We don’t know how many Darwin wasp species there are worldwide: some 25,000 have been described, but estimates of the true number vary from 60,000 to over 100,000. In the UK, we have approximately 2,500 known species, making up almost 10% of all British insects. In one study, 455 species were caught in a two-year period in a suburban garden in Leicester. So it is quite possible that Darwin wasps are one of the most diverse groups of animals on Earth.

Despite their diversity, Darwin wasps are largely overlooked and unknown. They are difficult to sample and identify, and details of their biology and ecology are lacking. One thing we know about them: the vast majority of species are parasitoids of other invertebrates – meaning they lay their eggs in or on a host, which the larvae feed on and eventually kill. This distinguishes them from parasites, which live off a host but don’t usually kill them, and predators, which attack and consume many individuals of the same or different species.

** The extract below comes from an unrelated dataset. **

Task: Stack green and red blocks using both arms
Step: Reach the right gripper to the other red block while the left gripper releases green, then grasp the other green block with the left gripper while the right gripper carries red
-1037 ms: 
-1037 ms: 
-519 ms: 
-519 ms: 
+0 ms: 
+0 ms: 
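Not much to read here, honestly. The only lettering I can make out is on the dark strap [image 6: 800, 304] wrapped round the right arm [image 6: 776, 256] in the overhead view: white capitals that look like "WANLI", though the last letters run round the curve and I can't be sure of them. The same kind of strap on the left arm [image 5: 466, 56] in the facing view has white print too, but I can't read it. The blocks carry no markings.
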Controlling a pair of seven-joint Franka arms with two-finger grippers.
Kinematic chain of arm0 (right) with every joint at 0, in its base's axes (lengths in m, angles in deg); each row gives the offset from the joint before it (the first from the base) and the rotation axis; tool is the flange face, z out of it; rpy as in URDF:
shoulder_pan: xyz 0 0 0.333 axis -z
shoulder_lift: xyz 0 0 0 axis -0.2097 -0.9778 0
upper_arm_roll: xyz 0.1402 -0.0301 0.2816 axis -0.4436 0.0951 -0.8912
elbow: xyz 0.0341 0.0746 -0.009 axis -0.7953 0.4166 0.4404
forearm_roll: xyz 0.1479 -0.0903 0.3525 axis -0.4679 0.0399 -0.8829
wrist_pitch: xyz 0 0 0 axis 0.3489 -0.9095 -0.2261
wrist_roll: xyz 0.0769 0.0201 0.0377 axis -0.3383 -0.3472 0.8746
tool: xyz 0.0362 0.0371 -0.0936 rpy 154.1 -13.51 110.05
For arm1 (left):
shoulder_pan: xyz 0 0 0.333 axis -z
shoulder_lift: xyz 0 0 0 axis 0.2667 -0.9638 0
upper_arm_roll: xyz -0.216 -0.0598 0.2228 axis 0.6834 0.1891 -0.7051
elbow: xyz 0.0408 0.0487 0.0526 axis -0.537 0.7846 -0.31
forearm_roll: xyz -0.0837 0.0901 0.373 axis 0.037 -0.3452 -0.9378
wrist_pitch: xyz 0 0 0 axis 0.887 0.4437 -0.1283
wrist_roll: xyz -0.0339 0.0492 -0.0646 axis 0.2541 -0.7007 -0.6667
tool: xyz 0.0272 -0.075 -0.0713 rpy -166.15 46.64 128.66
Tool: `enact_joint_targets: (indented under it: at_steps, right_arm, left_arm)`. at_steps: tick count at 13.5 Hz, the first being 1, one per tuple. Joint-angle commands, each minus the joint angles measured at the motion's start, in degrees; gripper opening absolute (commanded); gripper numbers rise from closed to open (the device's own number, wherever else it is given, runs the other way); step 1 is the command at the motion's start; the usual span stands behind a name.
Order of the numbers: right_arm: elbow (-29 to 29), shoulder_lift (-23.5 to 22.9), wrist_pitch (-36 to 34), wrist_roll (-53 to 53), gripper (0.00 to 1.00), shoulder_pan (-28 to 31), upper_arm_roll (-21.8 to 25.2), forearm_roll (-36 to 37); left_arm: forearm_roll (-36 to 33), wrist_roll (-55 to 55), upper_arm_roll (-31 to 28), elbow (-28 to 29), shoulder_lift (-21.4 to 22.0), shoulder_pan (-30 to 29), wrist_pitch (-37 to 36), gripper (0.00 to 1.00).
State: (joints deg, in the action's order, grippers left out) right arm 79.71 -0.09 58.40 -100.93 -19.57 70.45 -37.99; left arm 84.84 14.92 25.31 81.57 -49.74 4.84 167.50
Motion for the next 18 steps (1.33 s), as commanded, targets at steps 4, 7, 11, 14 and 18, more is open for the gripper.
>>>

On hatching, Darwin wasp larvae initially absorb nutrients from the host’s body. Later they feed on non-vital organs, such as fat reserves. The host continues to feed and shows no signs of distress until the larvae are fully fed, when they finish off the host by eating its internal organs.  The parasitoids either pupate inside the carcass of their dead host, or they emerge and pupate in silk cocoons nearby. If you have seen the chest-bursting creature in the film “Alien”, you have an idea of the host’s predicament.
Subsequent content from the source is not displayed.